# [PROVIDED ENTRIES]

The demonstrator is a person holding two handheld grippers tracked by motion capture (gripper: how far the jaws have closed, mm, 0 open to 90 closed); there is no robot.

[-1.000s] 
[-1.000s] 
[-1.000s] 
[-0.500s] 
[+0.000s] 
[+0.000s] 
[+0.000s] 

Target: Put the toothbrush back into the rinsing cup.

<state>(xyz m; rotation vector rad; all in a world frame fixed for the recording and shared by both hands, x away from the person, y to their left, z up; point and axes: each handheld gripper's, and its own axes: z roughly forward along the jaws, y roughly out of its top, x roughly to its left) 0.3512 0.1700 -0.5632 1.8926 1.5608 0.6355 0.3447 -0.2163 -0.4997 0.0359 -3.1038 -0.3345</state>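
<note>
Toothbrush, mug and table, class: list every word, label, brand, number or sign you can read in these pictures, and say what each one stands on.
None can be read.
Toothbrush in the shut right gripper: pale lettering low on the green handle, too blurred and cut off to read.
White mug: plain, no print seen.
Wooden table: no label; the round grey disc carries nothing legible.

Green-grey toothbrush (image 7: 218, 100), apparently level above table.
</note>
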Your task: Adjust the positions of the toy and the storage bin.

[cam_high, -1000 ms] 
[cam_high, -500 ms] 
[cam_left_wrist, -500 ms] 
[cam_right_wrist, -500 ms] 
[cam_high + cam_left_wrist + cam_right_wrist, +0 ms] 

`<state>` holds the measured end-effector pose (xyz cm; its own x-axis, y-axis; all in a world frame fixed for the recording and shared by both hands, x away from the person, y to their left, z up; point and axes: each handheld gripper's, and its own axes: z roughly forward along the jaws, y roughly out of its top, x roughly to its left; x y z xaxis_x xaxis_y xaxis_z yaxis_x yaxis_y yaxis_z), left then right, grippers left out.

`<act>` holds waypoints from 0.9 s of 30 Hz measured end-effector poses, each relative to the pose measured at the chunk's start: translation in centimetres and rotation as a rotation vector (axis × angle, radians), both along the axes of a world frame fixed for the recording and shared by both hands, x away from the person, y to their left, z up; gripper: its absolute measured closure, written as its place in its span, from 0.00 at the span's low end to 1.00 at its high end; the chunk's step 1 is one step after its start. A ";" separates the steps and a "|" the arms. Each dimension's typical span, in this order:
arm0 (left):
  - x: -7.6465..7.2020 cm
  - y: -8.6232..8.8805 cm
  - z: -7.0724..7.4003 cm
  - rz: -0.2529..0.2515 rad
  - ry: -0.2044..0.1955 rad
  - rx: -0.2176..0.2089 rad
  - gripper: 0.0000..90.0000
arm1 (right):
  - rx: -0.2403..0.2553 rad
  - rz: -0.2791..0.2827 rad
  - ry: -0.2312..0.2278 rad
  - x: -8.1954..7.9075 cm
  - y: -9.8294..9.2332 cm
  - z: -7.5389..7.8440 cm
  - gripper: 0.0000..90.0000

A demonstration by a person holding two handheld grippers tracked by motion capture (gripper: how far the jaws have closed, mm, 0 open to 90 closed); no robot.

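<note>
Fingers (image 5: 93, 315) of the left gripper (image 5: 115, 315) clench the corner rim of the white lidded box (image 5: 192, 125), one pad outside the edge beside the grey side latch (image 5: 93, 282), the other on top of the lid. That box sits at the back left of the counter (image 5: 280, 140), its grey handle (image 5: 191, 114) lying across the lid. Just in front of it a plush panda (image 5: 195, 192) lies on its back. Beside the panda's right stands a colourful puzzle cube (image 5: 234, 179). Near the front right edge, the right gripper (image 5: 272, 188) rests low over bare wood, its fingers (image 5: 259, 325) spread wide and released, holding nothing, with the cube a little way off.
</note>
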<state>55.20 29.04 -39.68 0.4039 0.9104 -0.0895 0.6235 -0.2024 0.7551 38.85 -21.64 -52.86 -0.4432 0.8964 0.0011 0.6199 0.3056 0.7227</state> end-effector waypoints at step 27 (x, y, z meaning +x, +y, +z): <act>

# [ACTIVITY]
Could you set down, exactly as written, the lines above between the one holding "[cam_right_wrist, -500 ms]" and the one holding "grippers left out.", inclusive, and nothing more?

# [ANSWER SPACE]
[cam_right_wrist, -500 ms] 
[cam_high + cam_left_wrist + cam_right_wrist, +0 ms] 

`<state>` holds the measured end-effector pose (xyz cm; its own x-axis, y-axis; all in a world frame fixed for the recording and shared by both hands, x away from the person, y to their left, z up; point and axes: each handheld gripper's, and its own axes: z roughly forward along the jaws, y roughly out of its top, x roughly to its left; x y z xaxis_x xaxis_y xaxis_z yaxis_x yaxis_y yaxis_z), left then right, grippers left out.

The response to this exercise is finished.